## Work instructions
Scan the entries below for "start" and copy each line that holds it.

## Data excerpts
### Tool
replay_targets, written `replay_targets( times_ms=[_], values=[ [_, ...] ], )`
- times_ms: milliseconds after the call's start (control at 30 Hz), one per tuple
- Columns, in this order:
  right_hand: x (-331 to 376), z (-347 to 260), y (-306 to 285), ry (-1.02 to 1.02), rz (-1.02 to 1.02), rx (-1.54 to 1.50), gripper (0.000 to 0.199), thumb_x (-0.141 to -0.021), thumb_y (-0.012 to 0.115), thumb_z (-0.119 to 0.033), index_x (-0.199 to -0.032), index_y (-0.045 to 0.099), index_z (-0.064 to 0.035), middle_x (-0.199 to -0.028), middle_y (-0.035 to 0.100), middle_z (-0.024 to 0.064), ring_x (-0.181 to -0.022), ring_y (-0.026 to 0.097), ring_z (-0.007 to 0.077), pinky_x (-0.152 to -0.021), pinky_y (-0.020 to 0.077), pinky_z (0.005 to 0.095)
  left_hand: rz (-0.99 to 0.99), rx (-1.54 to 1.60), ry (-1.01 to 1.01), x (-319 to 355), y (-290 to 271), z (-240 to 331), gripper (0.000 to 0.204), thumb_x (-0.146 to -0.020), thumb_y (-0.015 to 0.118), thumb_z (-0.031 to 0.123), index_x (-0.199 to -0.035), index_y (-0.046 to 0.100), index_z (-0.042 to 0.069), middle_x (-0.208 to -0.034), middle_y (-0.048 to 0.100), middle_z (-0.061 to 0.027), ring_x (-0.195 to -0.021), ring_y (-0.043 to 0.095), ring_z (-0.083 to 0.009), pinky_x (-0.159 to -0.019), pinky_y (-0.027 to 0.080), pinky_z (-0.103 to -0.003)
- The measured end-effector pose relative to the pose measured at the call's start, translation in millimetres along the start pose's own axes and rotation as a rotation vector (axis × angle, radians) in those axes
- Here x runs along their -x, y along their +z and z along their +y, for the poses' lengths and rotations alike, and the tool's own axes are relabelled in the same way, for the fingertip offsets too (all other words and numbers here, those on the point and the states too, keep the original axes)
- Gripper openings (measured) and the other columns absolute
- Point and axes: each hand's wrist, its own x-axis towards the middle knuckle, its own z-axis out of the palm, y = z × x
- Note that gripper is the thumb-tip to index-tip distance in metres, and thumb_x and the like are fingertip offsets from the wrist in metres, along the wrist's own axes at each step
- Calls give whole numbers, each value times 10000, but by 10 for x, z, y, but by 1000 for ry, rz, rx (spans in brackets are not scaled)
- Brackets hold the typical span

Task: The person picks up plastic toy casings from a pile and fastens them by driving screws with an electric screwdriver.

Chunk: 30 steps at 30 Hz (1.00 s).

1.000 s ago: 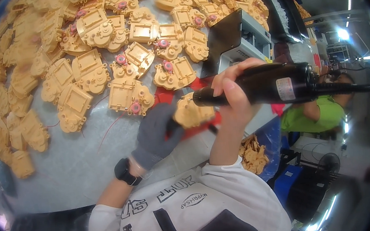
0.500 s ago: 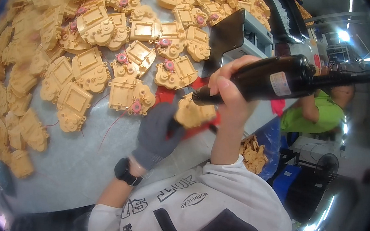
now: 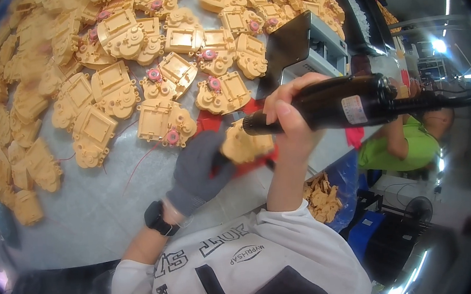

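Note:
Wrapped around a black electric screwdriver (image 3: 323, 105), my bare right hand (image 3: 293, 114) holds it almost level, its cable running off to the right. The tool's front end overlaps a yellow plastic housing (image 3: 241, 145) in this view; its bit is hidden. My left hand (image 3: 200, 168), in a grey glove, grips that housing by its left side, with the fingertips partly hidden. Beneath the housing lies a red fixture (image 3: 212, 120) on the grey table (image 3: 98, 220). Just beyond my left hand sits another yellow housing (image 3: 166, 122) with a pink round part on it.
Many yellow housings (image 3: 94, 131) are heaped over the left and far table, with thin red wires among them. A grey-and-black box-shaped device (image 3: 308, 46) stands at the far right. Below the table's right edge, a blue-lined bin (image 3: 342, 193) holds yellow pieces. A person in green (image 3: 392, 146) is farther right.
Both hands, the screwdriver and the housing stay nearly in place. The view has shifted very slightly.

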Motion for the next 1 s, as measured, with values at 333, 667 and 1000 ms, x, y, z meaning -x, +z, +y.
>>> replay_targets(
  times_ms=[333,667,1000],
  values=[
    [256,-469,-652,-129,351,-177,359,-713,484,-76,-1065,428,-35,-698,447,50,-568,456,153,-600,393,303,-44,-55,-158,-235,123,169,612,-691,671,216,-1203,420,-7,-1109,520,-178,-1010,521,-288,-856,417,-358],
    [509,-606,-966,-153,544,-128,351,-727,486,-123,-1057,406,-29,-691,412,29,-555,433,136,-568,369,282,245,1211,-491,-258,-442,578,508,-848,486,306,-1268,371,44,-1189,486,-124,-1044,518,-247,-858,447,-357],
    [570,-517,-831,-63,395,-185,376,-724,490,-102,-1080,401,-18,-717,429,37,-580,442,142,-599,373,299,511,1895,-769,44,-852,928,441,-863,450,429,-1068,531,47,-886,611,-151,-805,598,-288,-896,386,-507]
  ],
)
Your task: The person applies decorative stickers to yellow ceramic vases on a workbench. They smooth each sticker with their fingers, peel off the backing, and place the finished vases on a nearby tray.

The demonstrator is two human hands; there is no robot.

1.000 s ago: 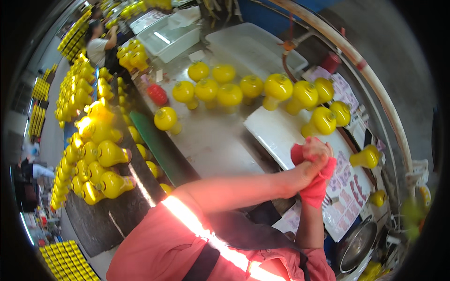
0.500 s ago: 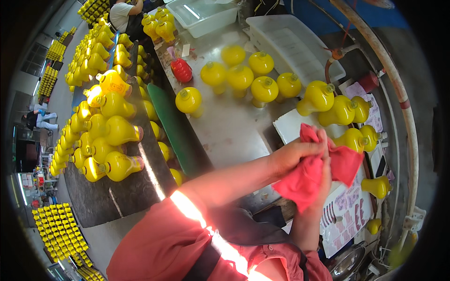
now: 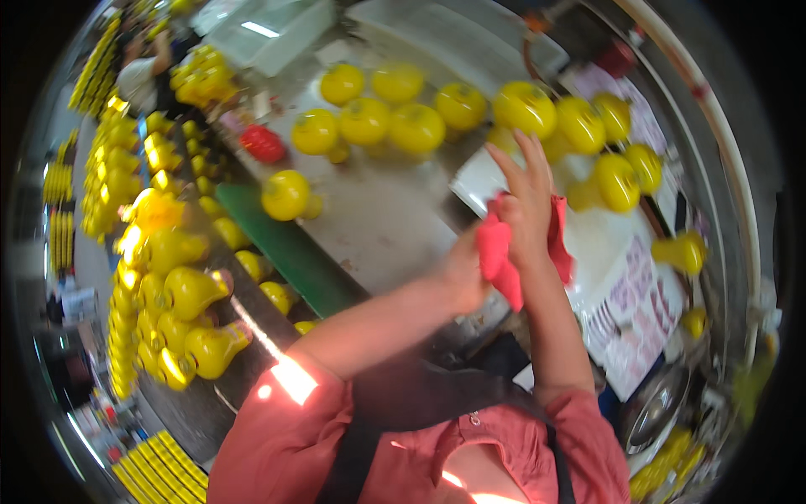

## Task result
- times_ms: milliseconds after the call's start (control at 30 Hz), one per tuple
- The measured end-effector pose relative to the pose measured at the call's start, translation in millimetres along the start pose's own axes and rotation as a rotation vector (axis × angle, radians) in those axes

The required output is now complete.